Print all the entries verbatim.

Recorded data:
---
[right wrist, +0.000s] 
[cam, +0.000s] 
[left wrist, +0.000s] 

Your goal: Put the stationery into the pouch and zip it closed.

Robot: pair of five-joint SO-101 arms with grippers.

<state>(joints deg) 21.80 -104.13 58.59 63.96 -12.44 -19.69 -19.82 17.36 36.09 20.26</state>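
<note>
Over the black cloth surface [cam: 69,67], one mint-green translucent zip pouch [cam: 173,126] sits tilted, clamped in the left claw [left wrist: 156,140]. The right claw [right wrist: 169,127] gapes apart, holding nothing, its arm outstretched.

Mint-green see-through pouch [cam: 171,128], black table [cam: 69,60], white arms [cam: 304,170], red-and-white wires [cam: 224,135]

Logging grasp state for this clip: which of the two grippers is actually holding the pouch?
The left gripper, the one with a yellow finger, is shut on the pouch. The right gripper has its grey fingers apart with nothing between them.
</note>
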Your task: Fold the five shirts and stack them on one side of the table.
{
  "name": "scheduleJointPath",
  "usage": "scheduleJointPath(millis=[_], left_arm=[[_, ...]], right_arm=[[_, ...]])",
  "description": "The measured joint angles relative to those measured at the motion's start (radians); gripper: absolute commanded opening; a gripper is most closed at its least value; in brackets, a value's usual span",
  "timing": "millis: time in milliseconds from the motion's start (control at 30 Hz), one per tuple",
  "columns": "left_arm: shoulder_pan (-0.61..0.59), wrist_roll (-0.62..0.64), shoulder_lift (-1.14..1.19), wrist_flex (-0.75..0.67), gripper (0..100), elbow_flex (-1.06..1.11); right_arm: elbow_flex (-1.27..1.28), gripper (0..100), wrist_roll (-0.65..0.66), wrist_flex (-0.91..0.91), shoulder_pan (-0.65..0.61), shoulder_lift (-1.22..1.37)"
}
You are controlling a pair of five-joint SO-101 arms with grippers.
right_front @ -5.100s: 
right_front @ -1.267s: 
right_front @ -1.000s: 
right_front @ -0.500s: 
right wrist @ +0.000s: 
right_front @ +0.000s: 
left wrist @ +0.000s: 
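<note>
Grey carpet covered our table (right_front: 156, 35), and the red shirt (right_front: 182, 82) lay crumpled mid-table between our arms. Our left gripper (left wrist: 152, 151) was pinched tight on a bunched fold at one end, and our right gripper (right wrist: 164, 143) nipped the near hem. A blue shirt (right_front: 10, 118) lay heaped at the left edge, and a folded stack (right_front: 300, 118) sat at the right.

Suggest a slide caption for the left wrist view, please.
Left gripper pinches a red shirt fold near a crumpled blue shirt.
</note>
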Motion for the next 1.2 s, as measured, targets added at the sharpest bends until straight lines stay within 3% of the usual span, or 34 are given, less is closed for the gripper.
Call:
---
◆ Exercise answer
[right wrist, +0.000s] 
[cam, +0.000s] 
[left wrist, +0.000s] 

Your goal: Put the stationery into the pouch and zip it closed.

Robot: pair of five-joint SO-101 arms with grippers.

<state>(joints deg) 21.80 -104.13 58.59 63.96 -12.44 -19.69 -19.82 17.36 36.09 20.26</state>
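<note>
Over the black cloth surface [cam: 69,67], one mint-green translucent zip pouch [cam: 173,126] sits tilted, clamped in the left claw [left wrist: 156,140]. The right claw [right wrist: 169,127] gapes apart, holding nothing, its arm outstretched.

Mint-green see-through pouch [cam: 171,128], black table [cam: 69,60], white arms [cam: 304,170], red-and-white wires [cam: 224,135]

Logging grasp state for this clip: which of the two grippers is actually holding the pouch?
The left gripper, the one with a yellow finger, is shut on the pouch. The right gripper has its grey fingers apart with nothing between them.
</note>
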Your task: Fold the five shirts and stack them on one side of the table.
{
  "name": "scheduleJointPath",
  "usage": "scheduleJointPath(millis=[_], left_arm=[[_, ...]], right_arm=[[_, ...]])",
  "description": "The measured joint angles relative to those measured at the motion's start (radians); gripper: absolute commanded opening; a gripper is most closed at its least value; in brackets, a value's usual span",
  "timing": "millis: time in milliseconds from the motion's start (control at 30 Hz), one per tuple",
  "columns": "left_arm: shoulder_pan (-0.61..0.59), wrist_roll (-0.62..0.64), shoulder_lift (-1.14..1.19), wrist_flex (-0.75..0.67), gripper (0..100), elbow_flex (-1.06..1.11); right_arm: elbow_flex (-1.27..1.28), gripper (0..100), wrist_roll (-0.65..0.66), wrist_flex (-0.91..0.91), shoulder_pan (-0.65..0.61), shoulder_lift (-1.22..1.37)"
}
You are controlling a pair of five-joint SO-101 arms with grippers.
right_front @ -5.100s: 
right_front @ -1.267s: 
right_front @ -1.000s: 
right_front @ -0.500s: 
right wrist @ +0.000s: 
right_front @ +0.000s: 
left wrist @ +0.000s: 
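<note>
Grey carpet covered our table (right_front: 156, 35), and the red shirt (right_front: 182, 82) lay crumpled mid-table between our arms. Our left gripper (left wrist: 152, 151) was pinched tight on a bunched fold at one end, and our right gripper (right wrist: 164, 143) nipped the near hem. A blue shirt (right_front: 10, 118) lay heaped at the left edge, and a folded stack (right_front: 300, 118) sat at the right.

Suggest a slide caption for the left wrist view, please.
Left gripper pinches a red shirt fold near a crumpled blue shirt.
</note>
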Motion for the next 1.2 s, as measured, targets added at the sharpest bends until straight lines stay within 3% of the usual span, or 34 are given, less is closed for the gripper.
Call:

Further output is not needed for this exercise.